(WHAT THE EXERCISE ASKS): Write out the data again in full, keeping every character the same.

(RECORDS TO PROCESS):
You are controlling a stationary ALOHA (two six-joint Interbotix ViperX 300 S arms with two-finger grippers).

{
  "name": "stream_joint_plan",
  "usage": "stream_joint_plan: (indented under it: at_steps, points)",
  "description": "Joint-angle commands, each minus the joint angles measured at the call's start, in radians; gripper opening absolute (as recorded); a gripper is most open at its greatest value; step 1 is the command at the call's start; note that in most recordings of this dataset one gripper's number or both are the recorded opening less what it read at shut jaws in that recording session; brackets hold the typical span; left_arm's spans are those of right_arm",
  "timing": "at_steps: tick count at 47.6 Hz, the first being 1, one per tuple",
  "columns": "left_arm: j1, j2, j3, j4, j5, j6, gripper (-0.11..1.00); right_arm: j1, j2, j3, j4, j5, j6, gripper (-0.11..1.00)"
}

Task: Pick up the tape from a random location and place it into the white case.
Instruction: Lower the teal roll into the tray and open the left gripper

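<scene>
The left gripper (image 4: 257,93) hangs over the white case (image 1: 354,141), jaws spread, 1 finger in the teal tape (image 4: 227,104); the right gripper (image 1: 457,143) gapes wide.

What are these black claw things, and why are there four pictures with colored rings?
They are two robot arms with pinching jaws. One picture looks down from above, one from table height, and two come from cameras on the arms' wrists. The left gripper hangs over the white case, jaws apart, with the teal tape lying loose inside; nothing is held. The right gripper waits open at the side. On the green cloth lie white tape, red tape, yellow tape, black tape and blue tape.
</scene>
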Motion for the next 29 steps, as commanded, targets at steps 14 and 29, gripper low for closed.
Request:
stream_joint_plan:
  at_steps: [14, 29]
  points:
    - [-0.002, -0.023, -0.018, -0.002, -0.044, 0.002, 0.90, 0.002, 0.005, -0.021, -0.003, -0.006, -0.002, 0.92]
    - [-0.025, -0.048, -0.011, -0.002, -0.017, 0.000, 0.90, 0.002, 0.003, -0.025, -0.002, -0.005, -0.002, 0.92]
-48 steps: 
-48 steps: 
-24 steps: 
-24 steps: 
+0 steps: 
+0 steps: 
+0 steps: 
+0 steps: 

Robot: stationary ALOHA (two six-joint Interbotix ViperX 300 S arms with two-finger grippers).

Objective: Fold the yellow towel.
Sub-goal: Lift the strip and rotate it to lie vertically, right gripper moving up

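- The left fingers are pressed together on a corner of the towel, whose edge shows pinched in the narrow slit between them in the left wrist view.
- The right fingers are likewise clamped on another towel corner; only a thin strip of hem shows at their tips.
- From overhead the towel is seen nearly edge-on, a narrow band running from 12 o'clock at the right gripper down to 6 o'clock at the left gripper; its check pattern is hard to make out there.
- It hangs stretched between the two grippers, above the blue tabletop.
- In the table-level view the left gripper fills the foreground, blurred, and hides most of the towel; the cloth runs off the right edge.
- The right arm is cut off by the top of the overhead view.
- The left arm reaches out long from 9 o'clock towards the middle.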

(SOLVED PROBLEM):
You are controlling a stationary ALOHA (two six-joint Interbotix ViperX 300 S arms with two-finger grippers).

{
  "name": "stream_joint_plan",
  "usage": "stream_joint_plan: (indented under it: at_steps, points)",
  "description": "Joint-angle commands, each minus the joint angles measured at the call's start, in radians; gripper opening absolute (as recorded); a gripper is most open at its greatest value; step 1 is the command at the call's start; note that in most recordings of this dataset one gripper's number or both are the recorded opening less what it read at shut jaws in that recording session; brackets hold the typical span; left_arm's spans are those of right_arm",
  "timing": "at_steps: tick count at 47.6 Hz, the first being 1, one per tuple",
  "columns": "left_arm: j1, j2, j3, j4, j5, j6, gripper (-0.11..1.00); right_arm: j1, j2, j3, j4, j5, j6, gripper (-0.11..1.00)"
}

Task: Pick up the tape from a random location and place it into the white case.
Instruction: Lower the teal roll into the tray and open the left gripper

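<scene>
The left gripper (image 4: 257,93) hangs over the white case (image 1: 354,141), jaws spread, 1 finger in the teal tape (image 4: 227,104); the right gripper (image 1: 457,143) gapes wide.

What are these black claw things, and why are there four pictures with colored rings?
They are two robot arms with pinching jaws. One picture looks down from above, one from table height, and two come from cameras on the arms' wrists. The left gripper hangs over the white case, jaws apart, with the teal tape lying loose inside; nothing is held. The right gripper waits open at the side. On the green cloth lie white tape, red tape, yellow tape, black tape and blue tape.
</scene>
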Motion for the next 29 steps, as commanded, targets at steps 14 and 29, gripper low for closed.
Request:
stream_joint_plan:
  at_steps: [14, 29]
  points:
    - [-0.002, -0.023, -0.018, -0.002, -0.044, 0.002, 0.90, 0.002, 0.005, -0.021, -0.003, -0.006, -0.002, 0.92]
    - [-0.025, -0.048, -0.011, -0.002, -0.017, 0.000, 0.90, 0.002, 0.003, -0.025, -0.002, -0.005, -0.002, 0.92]
-48 steps: 
-48 steps: 
-24 steps: 
-24 steps: 
+0 steps: 
+0 steps: 
+0 steps: 
+0 steps: 

Robot: stationary ALOHA (two six-joint Interbotix ViperX 300 S arms with two-finger grippers).

Objective: Fold the yellow towel.
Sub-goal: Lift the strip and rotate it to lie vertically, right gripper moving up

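- The left fingers are pressed together on a corner of the towel, whose edge shows pinched in the narrow slit between them in the left wrist view.
- The right fingers are likewise clamped on another towel corner; only a thin strip of hem shows at their tips.
- From overhead the towel is seen nearly edge-on, a narrow band running from 12 o'clock at the right gripper down to 6 o'clock at the left gripper; its check pattern is hard to make out there.
- It hangs stretched between the two grippers, above the blue tabletop.
- In the table-level view the left gripper fills the foreground, blurred, and hides most of the towel; the cloth runs off the right edge.
- The right arm is cut off by the top of the overhead view.
- The left arm reaches out long from 9 o'clock towards the middle.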

The output has nothing more to it.